18. Paragraph 30 defines the “relevant national authority” as being the Scottish Ministers in relation to Scottish devolved provision, and “Scottish devolved provision” is defined as provision that would be within the legislative competence of the Scottish Parliament. There is, however, an exception in relation to provision providing for a class of NCA officers to be treated as the equivalent to one or more ranks, grades or pay scales in a UK police force, the Revenue and Customs or immigration officers. Accordingly, the Scottish Ministers may not make provision under paragraph 27 for those purposes, even if the matter would otherwise be within devolved competence.

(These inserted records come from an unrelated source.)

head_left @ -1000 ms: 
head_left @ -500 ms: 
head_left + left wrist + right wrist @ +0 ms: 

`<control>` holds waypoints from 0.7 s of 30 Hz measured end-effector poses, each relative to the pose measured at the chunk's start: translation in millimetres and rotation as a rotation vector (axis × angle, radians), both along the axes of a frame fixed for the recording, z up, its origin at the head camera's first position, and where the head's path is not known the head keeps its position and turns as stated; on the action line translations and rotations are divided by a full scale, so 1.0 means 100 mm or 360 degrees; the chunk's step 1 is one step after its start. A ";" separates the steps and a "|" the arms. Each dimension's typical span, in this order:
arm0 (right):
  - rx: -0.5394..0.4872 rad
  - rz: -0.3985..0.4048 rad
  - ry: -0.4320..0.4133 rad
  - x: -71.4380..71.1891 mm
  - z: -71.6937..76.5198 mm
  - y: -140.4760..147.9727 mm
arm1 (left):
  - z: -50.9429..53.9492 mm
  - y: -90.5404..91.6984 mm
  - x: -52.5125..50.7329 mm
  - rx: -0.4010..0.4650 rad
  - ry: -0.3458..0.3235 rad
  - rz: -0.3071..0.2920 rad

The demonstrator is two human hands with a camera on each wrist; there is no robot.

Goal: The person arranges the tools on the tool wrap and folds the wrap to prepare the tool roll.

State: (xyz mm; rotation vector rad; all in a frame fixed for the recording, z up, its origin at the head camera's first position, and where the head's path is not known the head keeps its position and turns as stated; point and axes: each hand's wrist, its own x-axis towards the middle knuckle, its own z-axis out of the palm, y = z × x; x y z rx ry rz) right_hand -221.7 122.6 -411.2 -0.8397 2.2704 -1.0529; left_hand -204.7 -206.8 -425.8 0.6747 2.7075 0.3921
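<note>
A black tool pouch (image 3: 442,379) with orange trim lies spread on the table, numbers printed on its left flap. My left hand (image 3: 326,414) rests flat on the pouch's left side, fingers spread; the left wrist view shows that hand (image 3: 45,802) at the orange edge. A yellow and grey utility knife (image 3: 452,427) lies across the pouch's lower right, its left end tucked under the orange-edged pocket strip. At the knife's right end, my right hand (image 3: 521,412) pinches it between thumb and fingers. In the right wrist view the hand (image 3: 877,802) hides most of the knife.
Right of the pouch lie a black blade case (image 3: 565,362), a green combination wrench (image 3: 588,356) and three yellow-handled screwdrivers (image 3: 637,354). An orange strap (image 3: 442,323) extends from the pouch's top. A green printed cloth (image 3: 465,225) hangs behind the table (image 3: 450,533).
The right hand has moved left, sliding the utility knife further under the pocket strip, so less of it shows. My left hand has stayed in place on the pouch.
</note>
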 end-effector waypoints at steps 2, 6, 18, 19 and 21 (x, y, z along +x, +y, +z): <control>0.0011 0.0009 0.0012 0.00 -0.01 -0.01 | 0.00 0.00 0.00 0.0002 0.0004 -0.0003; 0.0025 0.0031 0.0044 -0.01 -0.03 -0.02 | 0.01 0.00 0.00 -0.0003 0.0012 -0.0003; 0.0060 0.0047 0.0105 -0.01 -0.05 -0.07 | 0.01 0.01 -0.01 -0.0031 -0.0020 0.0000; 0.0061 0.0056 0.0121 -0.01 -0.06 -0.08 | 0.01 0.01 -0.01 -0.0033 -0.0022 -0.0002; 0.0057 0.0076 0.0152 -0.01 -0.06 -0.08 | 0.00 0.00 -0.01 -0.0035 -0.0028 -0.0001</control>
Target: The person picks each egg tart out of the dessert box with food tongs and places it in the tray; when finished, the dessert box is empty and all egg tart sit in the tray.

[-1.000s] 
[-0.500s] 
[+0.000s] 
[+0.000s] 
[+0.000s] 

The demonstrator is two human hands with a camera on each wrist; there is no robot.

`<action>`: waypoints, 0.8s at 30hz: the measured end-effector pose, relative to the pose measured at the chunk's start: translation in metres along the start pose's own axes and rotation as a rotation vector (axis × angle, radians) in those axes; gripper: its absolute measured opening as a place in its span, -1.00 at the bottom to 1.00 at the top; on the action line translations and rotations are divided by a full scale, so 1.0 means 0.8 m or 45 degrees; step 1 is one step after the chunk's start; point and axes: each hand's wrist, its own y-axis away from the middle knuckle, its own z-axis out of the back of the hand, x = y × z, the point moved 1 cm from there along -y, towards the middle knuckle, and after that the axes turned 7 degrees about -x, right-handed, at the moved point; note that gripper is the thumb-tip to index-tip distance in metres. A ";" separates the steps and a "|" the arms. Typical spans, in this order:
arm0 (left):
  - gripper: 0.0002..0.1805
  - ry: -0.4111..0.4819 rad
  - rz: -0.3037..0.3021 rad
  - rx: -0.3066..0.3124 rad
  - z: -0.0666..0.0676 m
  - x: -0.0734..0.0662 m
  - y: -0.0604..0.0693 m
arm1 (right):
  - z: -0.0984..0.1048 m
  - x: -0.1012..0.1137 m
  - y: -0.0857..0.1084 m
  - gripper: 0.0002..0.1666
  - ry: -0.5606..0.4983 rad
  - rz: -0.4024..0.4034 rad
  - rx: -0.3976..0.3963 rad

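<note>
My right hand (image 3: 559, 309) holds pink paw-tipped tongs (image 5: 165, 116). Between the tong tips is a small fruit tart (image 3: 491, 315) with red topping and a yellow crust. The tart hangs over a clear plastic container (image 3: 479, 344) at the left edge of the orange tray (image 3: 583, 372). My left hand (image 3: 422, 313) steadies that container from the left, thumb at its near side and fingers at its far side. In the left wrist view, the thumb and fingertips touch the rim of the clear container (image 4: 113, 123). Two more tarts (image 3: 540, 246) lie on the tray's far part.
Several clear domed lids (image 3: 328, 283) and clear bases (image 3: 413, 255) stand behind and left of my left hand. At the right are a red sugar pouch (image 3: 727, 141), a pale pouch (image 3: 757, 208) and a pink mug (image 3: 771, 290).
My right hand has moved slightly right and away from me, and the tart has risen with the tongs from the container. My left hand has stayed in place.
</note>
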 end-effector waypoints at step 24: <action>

19. The Scottish Ministers have failed to address this power specifically in their LCM. Schedule 5 in general is discussed on page 9, but that discussion does not appear to touch on this power. On the whole, it appears to the Committee that Schedule 5 provides for the extension of the powers of other law enforcement agencies to the NCA (for example, the powers in relation to customs matters enjoyed by the HMRC Commissioners). An “operational power” is any power or privilege of a constable, a power of an officer of Revenue and Customs, or a power of an immigration officer.

20. If these powers are to be extended to NCA officers or its director general, the Committee can in principle see why it might be necessary to make consequential provision as to how that extension is to work. As an example, the Home Office and the Ministry of Justice, in the Delegated Powers Memorandum which they provided to the UK Parliament, refer to the need for certain forms of surveillance under the Regulation of Investigatory Powers Act 2000 to be authorised by a police officer of at least the rank of superintendent. They indicate that this provision would need to be modified so that NCA officers of equivalent seniority could also provide authorisation. The Committee can envisage similar consequential provision being required within devolved competence, particularly should NCA officers have conferred on them any power or privilege of a Scottish constable.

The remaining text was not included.